Next to hospitalization, as requiring additional treatments, FN is also related to increases in drug expenses. Considering carbapenem use, Tori et al. showed that meropenem has the highest cost when comparing different agents [33]. Besides, prolonged antibiotic treatment is associated with longer hospitalization, and as for adverse effects, secondary infections, Clostridioides difficile colitis, and toxicities [27]. Although we did not observe excess adverse events in our cohort, we still defined cost savings in the short antibiotic duration group. In addition, more hospitalization stays also increase the burden on nursing services. As Türkiye has one of the lowest numbers of nurses, the decrease in hospitalizations will also contribute to the effective use of the nurse health workforce [34].

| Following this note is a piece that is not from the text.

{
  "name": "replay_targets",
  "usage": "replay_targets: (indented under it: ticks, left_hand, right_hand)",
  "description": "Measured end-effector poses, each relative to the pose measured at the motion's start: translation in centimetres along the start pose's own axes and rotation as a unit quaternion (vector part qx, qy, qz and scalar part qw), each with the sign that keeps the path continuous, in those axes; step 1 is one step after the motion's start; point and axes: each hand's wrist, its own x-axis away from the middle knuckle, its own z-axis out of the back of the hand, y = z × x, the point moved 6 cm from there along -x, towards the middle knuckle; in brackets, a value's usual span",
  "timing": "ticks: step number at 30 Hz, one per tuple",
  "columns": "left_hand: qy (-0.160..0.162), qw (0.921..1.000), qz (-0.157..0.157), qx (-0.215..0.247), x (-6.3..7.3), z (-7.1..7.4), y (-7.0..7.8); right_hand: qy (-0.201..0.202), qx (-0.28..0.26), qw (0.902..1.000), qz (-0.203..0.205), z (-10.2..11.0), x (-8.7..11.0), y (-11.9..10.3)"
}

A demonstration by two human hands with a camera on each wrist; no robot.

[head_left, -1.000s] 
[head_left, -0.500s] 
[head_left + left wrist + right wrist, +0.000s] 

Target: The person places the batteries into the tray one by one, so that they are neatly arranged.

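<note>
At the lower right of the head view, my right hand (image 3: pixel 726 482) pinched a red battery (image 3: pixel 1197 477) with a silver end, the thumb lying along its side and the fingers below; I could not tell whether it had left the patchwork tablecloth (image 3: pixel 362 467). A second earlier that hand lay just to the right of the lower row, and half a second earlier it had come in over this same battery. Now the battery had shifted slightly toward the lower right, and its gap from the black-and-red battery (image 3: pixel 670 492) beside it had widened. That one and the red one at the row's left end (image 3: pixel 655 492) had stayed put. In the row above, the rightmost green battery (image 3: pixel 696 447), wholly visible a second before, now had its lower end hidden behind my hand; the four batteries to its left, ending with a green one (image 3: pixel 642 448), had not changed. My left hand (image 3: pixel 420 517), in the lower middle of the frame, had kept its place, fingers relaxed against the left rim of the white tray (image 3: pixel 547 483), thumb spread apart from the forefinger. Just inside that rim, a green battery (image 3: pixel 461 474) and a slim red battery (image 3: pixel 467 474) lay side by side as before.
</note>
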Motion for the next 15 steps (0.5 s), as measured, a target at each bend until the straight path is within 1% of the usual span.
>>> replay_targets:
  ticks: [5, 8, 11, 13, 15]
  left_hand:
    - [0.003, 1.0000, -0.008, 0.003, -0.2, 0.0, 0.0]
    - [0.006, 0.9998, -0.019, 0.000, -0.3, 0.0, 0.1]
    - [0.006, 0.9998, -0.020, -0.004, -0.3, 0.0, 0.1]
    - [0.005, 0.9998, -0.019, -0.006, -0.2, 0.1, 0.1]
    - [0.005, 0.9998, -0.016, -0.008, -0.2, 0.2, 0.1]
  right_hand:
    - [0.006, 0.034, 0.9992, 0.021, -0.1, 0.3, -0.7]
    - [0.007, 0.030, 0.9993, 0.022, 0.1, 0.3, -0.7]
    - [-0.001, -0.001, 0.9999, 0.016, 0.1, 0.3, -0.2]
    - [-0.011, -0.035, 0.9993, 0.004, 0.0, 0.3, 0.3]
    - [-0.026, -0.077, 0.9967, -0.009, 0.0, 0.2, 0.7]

In this study, although we have worked on the subject of the cost-effectiveness of the duration of empirical treatment in FN patients with hematological malignancies, it should not be ignored that our research has some limitations. First, we conducted a single-center study; therefore, the sample size is inherently limited, which may impact the detection of statistical differences. Secondly, all data were extracted from an electronic medical database retrospectively. Even though the records were detailed, we could have possibly missed some factors that could affect outcomes due to time constraints. Moreover, we only included direct medical costs from the payer’s perspective because of the retrospective approach. Thus, financial burdens such as productivity losses and caregiver burden could not be interpreted. Thirdly, because we obtained data from electronic medical records, information bias could not be negligible. Moreover, we included only meropenem treatments; therefore, patients taking other agents were excluded. Although evaluating a single agent within a single center provides internal consistency, it limits generalizability. Cost-effectiveness analyses for other empirical agents should take into account their specific use contexts. Factors such as the need for escalation, clinical setting, and the degree of interdisciplinary collaboration in FN management may significantly influence outcomes. Therefore, these variables may limit the generalizability of our findings to other empirical treatments used in different agents within different centers. Furthermore, since the hospital was designated as a COVID-19-free facility, the effects of COVID-19 could not be interpreted in this study. Lastly, the average costs per hospitalization day and treatment day were estimated using a regression model. However, the model yielded with a low R² value. The large proportion of variance in the costs remains unexplained, potentiallyaffecting of the estimated the costs per treatment and hospitalization day.

4. Materials and Methods

4.1. Study Design

This was a single-center retrospective cohort study that compared the direct medical costs of short versus long meropenem treatment durations in patients with hematological malignancies who experienced their first FN episode during hospitalization. The study was conducted at the Hacettepe University Adult Hospital in Ankara, including admissions between 1 January 2018 and 31 December 2022. The date restrictions were determined to obtain patients’ accessible data. High-risk patients aged 18 years and over, treated with meropenem, were included in the study. Patients were categorized per their age as 65 years of age or older and younger than 65 years of age considering risk stratification.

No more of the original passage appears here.